Unpredictable Response Of Intra Muscular and Subcutaneous N-M Blockade
S Pradhan, K Mandal, I Khan
Keywords
intramuscular injection, neuromuscular blocking agents, subcutaneous
Citation
S Pradhan, K Mandal, I Khan. Unpredictable Response Of Intra Muscular and Subcutaneous N-M Blockade. The Internet Journal of Anesthesiology. 2008 Volume 19 Number 2.
Abstract
Subcutaneous and intramuscular injection 1of neuromuscular blocking agents results in variable absorption rate resulting in delyed onset of action and delayed recovery.
Case Report
A 58 yr old female was operated in the elective surgery OT for choledocholithiasis. CBD exploration was done under GA. .In the preparation room i.v. cannula was inserted.

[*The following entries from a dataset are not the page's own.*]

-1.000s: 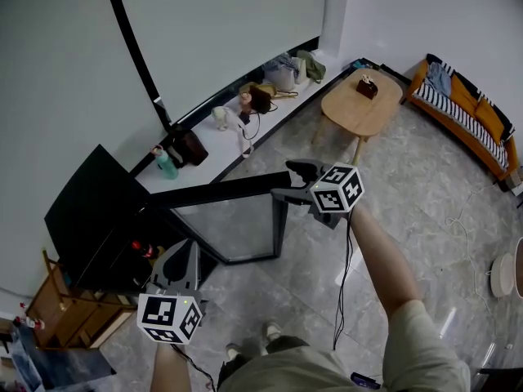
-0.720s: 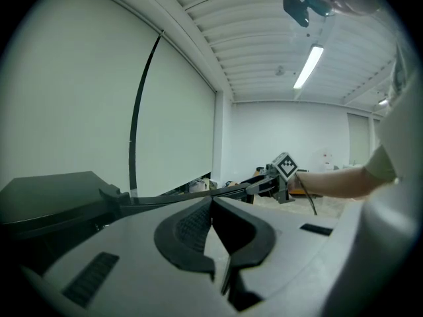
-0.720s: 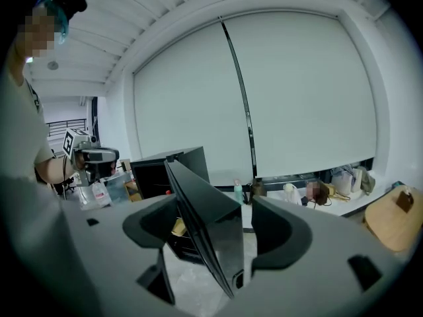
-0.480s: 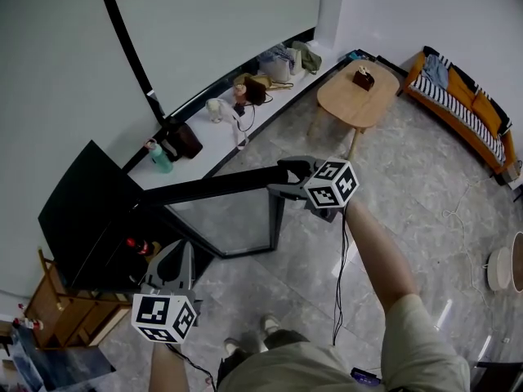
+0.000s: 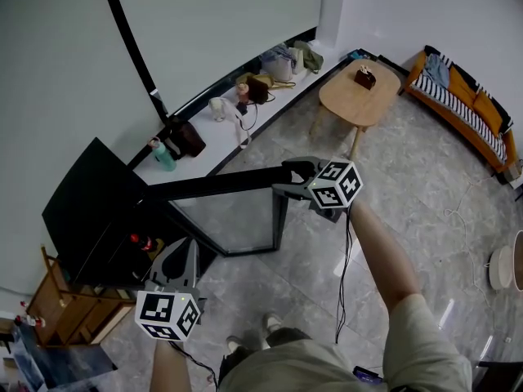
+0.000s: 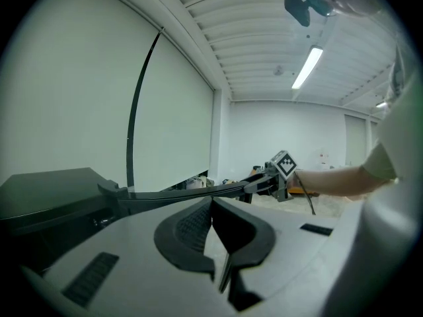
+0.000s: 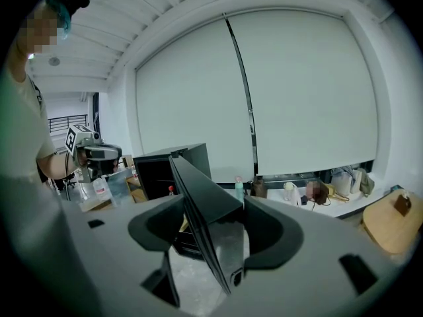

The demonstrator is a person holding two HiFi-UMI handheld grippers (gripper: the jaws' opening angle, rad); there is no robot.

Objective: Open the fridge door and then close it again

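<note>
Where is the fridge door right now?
Head view, centre: the door stands swung open from the fridge, its free edge between the right claw's closing jaws.

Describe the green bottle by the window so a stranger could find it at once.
Follow the long white ledge under the window blind towards the black fridge. At that end stands a slim teal-green bottle, upright beside a dark brown bag, the only green thing there.
</note>
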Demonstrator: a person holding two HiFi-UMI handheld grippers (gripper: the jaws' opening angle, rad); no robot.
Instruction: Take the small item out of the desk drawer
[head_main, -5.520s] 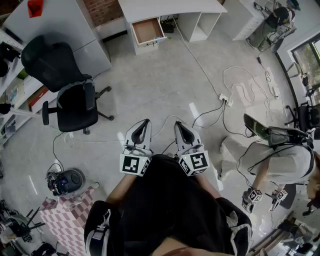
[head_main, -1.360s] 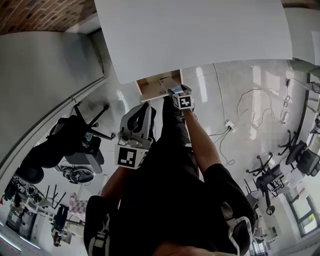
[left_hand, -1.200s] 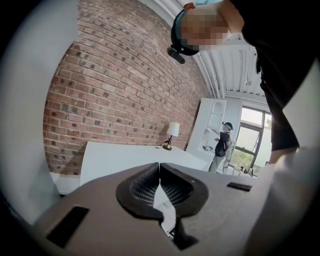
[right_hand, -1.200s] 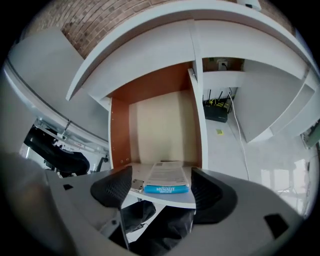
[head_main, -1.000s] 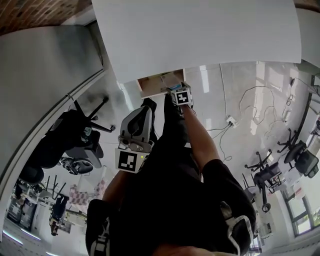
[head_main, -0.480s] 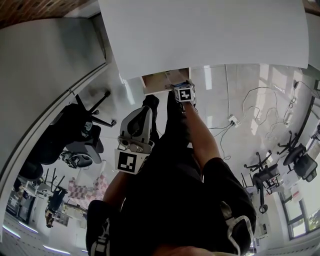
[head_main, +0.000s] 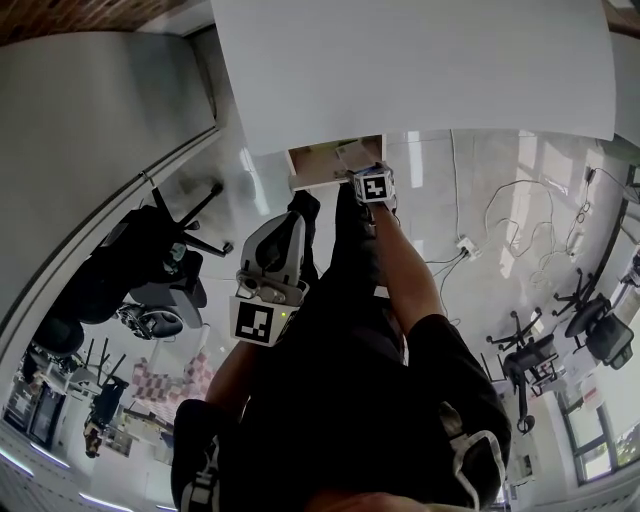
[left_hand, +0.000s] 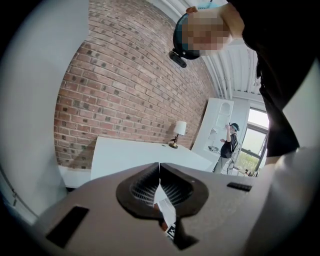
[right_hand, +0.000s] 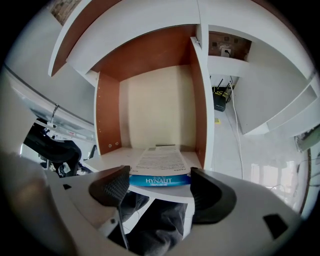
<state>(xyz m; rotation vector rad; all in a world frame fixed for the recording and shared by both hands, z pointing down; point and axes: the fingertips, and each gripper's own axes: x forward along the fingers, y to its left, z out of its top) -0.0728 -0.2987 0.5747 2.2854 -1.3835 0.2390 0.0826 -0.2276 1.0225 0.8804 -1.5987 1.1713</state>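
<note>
White desk top (head_main: 420, 70) fills the upper part of the head view. It is the biggest thing we see. Under its edge the drawer (right_hand: 200, 100) stands open, with brown sides and a pale floor. Our right gripper (right_hand: 160, 176) is at the drawer's front edge, with its jaws wide apart. Our left gripper (left_hand: 159, 170) hangs lower, beside our body and well away from the drawer. Its jaws are pressed together with nothing between them, and it points up at a brick wall (left_hand: 115, 85). The small box (right_hand: 160, 161) lies flat at the front of the drawer. It has a white printed top and a blue edge. It sits between the right jaws, with one pad just beside each end.
</note>
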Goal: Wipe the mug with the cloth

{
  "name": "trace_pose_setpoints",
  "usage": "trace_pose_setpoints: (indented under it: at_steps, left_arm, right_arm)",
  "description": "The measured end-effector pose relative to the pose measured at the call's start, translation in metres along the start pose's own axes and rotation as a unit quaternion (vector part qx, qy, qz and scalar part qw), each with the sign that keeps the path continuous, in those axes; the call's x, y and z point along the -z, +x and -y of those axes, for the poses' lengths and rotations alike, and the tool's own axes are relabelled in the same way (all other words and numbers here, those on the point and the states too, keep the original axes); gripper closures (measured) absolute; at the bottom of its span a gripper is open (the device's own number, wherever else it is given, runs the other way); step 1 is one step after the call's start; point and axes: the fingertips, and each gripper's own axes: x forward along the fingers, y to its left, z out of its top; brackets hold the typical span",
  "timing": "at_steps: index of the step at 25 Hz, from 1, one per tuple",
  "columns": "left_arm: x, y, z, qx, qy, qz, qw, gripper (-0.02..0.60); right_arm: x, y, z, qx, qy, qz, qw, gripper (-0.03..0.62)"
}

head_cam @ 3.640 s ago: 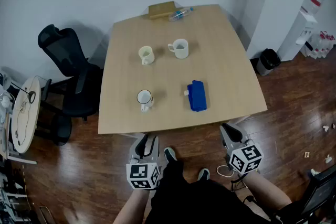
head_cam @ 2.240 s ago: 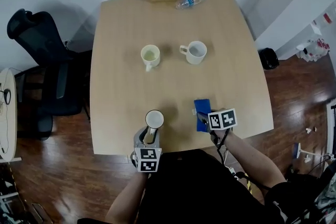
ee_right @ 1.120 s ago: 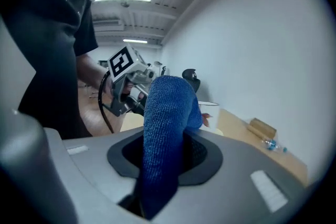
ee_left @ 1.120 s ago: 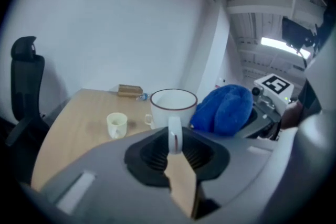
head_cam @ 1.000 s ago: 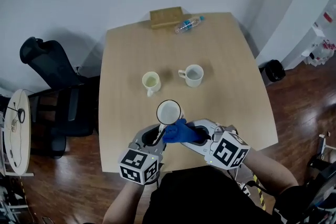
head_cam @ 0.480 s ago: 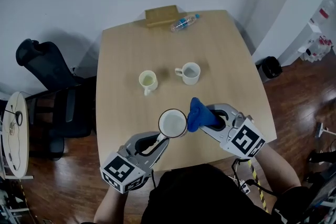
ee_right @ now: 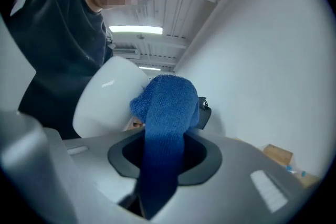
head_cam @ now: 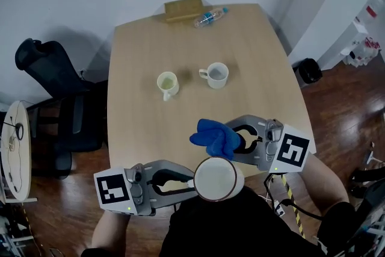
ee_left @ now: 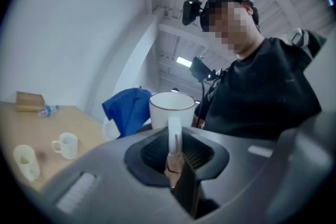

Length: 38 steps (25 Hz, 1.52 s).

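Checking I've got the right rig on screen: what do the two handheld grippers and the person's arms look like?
The left gripper and right gripper are grey moulded two-jaw tools with dark ribbed pads; each carries a white cube printed with black square markers. The person wears a black top.

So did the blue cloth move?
Yes. The cloth lay flat on the table; now the right gripper holds it up over the table's near edge, beside the mug.
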Motion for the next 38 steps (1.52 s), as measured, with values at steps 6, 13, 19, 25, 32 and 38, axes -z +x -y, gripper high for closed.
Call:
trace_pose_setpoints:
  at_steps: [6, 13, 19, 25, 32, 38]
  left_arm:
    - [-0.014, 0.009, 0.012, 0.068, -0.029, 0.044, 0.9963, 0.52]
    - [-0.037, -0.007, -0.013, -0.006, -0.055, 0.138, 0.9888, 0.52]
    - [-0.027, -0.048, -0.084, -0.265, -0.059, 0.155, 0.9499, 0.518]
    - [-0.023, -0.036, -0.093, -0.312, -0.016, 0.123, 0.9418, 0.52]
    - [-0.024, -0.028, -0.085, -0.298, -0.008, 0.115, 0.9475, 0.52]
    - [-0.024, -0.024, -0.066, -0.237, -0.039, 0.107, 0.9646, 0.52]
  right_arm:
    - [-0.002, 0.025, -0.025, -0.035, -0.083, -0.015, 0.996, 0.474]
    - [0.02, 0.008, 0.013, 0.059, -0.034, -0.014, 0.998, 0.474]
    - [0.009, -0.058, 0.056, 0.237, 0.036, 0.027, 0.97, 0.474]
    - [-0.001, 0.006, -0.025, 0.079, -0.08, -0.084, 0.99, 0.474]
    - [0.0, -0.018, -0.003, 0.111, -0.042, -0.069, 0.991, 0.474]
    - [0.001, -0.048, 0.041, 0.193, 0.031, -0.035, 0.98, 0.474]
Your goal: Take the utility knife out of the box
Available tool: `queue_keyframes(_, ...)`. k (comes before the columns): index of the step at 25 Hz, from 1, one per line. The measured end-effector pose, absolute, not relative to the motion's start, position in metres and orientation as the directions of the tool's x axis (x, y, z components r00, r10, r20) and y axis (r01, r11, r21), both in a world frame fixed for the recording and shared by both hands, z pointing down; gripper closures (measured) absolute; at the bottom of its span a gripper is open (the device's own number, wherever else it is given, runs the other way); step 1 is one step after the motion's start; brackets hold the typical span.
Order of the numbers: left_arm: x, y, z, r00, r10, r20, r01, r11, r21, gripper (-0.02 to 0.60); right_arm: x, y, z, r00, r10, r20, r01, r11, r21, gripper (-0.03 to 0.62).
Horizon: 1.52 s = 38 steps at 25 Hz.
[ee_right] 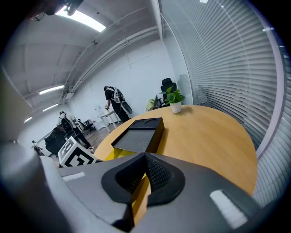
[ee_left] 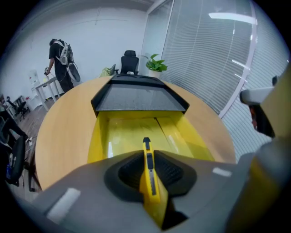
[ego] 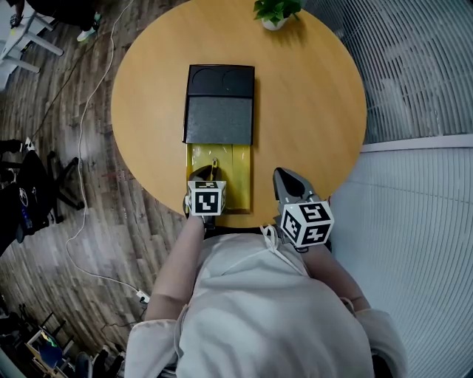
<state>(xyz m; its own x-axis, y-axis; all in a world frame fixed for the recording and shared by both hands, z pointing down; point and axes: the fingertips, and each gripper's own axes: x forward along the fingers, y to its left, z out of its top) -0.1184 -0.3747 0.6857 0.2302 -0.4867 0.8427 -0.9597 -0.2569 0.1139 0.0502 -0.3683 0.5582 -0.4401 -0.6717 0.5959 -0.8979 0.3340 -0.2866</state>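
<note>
The left gripper (ee_left: 148, 158) is clamping the utility knife (ee_left: 150, 178), which is pointing over the open yellow box (ee_left: 122, 132) on the table (ee_left: 63, 136); the right gripper (ee_right: 144, 159) is idling closed and empty; the grasp looks done, so lifting the knife clear is what is remaining.

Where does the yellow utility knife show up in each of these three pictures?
Head view: low centre, the utility knife over the yellow box, at the left gripper.
Left gripper view: bottom centre, clamped between the fingers.
Right gripper view: not in it.
Shared landmark: the potted plant.
</note>
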Motion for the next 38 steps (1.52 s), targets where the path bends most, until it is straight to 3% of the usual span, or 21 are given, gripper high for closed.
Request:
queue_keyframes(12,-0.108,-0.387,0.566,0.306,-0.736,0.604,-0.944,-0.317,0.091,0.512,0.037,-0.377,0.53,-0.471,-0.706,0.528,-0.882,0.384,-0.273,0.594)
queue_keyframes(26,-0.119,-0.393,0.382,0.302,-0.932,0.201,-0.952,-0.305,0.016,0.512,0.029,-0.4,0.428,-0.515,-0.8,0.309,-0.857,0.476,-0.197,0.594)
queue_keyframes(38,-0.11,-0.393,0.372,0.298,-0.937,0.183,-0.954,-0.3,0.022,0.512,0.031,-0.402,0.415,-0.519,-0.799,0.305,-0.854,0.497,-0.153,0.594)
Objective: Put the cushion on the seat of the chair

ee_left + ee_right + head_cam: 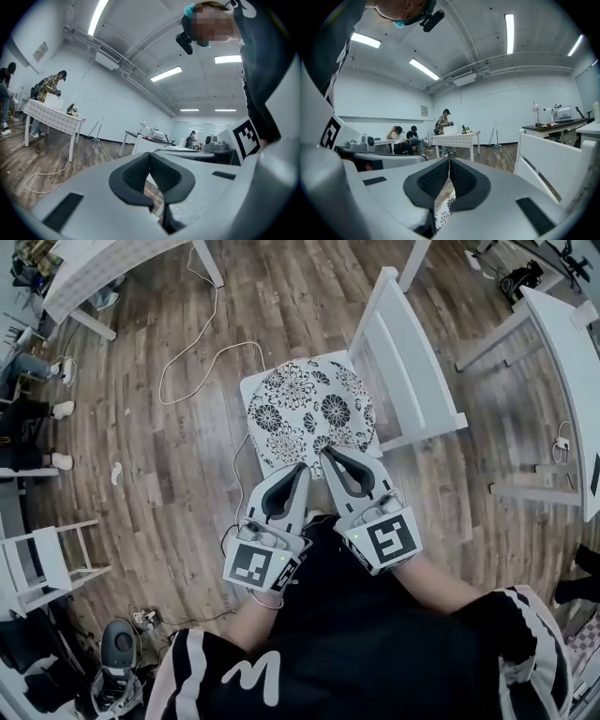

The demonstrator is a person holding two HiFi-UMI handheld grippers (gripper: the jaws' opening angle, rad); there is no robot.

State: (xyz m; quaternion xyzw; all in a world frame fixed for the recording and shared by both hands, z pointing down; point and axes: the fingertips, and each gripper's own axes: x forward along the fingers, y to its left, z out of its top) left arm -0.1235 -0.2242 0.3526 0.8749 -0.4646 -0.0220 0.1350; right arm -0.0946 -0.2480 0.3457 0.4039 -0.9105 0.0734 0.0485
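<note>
Left gripper (302,468) and right gripper (326,454) were each pressed shut on nothing, their tips side by side at frame centre. Above them stood the chair (412,362), and the cushion (314,413) lay flat on its seat (the job looked done). The cushion seemed light, soft and floppy, best pinched at an edge or corner. One table (94,273) at upper left and another (572,352) at right stood well apart. A cable (187,362) on the floor left of the chair blocked nothing.
</note>
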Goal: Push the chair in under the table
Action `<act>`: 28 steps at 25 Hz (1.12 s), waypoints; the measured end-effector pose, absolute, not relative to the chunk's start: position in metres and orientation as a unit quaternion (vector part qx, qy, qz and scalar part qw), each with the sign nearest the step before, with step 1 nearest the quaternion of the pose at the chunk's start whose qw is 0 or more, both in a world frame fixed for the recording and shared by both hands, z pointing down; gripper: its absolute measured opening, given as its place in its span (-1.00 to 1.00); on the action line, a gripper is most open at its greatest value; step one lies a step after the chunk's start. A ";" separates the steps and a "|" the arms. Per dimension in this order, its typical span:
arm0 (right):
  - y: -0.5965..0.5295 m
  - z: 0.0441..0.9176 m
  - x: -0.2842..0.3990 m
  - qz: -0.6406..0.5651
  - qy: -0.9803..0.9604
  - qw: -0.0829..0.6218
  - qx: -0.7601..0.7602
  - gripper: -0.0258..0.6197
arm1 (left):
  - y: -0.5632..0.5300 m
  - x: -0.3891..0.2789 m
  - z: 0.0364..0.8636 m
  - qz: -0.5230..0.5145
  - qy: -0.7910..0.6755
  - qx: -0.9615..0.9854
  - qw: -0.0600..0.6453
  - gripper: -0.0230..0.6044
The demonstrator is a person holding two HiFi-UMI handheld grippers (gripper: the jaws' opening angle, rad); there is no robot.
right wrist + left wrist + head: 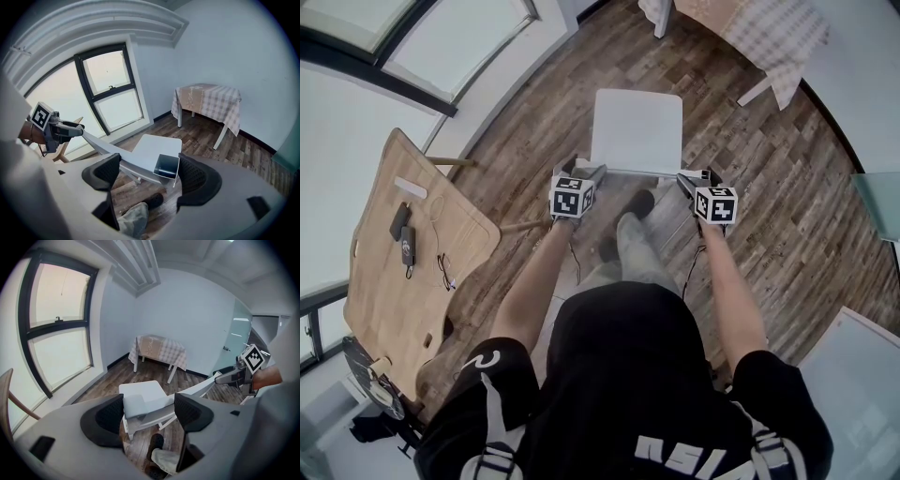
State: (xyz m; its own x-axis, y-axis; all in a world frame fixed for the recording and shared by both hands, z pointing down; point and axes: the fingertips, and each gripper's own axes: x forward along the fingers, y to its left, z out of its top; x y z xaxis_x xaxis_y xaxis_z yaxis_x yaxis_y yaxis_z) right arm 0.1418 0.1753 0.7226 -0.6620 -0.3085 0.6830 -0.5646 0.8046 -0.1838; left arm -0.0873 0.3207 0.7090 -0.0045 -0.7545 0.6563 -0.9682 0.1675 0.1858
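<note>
Person stands right behind the chair (637, 131), one shoe (639, 202) just under its back edge. Both arms reach fwd.

L gripper (149, 412) is clamped on the L end of the backrest top: that corner fills the gap btwn the two black pads (110, 416) and touches both. R gripper (150, 174) is closed on the R end. The hollow end of the rail sits against the R pad, and the rail runs out past the other pad toward the far gripper.

Chair is white. Its seat points away from the person and it stands on bare wood floor (750, 187), w/ open floor all round.

Wooden table (394, 272) is off to the person's L, near but apart from the chair, w/ small dark gadgets and a cable on top. Table w/ checked cloth (769, 37) is ahead and to the R, well apart from the chair. Big window (56, 348) is on the L wall.
</note>
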 end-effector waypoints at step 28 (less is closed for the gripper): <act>0.149 0.722 0.132 0.193 -0.888 0.325 0.262 0.33 | 0.286 -0.102 0.711 0.168 -0.690 0.601 0.367 0.17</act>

Injection midazolam 1mg i.v. was given. The patient was taken to operation theatre. After connecting all the monitors patient was premedicated with inj. Ondansetron .1mg/kg and Inj. Butorphanol 30mcg/kg. Inj. Propofol 1.5mg/kg was given as induction dose. As the patient was sedated already and did not respond to command injection Vecuronium bromide 0.1mg/kg was given i.v. after checking effective mask ventilation.Even after ventilating for 3min the patient was having very good spontaneous respiratory effort. The patient was again vntilated for 2min more. Still then patient had spontaneous respiratory effort.
Then patency of i.v. cannula was checked which was inserted in the antecubital vein as there was difficulty in finding vein in the flexor surface of forearm. There was swelling in the arm proximal to i.v. cannula which was missed before as it was covered with OT dress of the patient.It was confirmed that the cannula was not in the right place and all drugs given before were in subcutaneous or intramuscular space.A new intravenous cannula was inserted and patient was intubated with inj. Scholine1.5mg/kg.
Intraoperatively no other muscle relaxant was given. There was no spontaneous respiratory effort during operation. The patient was not reversed and sent to ICU for elective mechanical ventilation.Duration of operation was150 minutes. The patient was ventilated with SIMV-VC mode.2hrs after operation the patient was found to have spontaneous respiratory effort but tidal volume was not adequate. 7hrs after operation the patient was found to have adequate tidal volume and respiratory rate and was extubated.